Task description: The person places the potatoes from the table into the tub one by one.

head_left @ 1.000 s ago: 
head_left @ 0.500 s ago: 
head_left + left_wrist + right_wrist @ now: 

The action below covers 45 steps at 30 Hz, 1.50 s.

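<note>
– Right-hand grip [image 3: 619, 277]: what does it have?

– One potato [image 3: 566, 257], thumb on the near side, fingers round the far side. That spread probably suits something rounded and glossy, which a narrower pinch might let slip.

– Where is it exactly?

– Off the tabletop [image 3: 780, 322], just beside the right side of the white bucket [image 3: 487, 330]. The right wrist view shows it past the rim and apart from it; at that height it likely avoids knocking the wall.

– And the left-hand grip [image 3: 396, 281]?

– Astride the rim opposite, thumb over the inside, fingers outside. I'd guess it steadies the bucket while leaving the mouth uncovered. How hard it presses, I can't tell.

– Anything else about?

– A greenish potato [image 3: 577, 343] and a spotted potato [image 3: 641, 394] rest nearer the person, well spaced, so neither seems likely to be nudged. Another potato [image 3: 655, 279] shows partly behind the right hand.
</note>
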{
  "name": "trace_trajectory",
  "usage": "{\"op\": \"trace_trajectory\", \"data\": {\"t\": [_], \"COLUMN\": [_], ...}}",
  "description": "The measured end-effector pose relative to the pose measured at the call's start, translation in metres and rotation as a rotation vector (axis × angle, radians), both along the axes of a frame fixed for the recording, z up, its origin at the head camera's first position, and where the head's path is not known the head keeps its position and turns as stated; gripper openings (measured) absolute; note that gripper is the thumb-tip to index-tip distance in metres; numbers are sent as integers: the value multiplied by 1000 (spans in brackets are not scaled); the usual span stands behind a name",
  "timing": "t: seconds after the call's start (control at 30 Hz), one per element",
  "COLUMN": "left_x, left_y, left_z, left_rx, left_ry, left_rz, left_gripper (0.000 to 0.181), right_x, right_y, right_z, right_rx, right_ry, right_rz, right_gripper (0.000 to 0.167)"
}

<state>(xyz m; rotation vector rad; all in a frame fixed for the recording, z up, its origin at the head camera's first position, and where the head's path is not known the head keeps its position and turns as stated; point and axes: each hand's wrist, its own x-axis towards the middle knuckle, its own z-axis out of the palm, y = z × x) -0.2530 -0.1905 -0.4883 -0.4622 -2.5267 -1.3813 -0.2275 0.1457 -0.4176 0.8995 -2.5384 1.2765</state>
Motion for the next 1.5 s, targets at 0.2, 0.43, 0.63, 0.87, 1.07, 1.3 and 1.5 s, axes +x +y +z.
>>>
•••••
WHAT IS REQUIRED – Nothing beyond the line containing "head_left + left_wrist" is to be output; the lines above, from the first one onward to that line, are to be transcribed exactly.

RESPONSE BOX –
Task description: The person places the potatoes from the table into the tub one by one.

head_left @ 1.000 s ago: 
head_left @ 0.500 s ago: 
head_left + left_wrist + right_wrist @ now: 

The answer has been written out completely.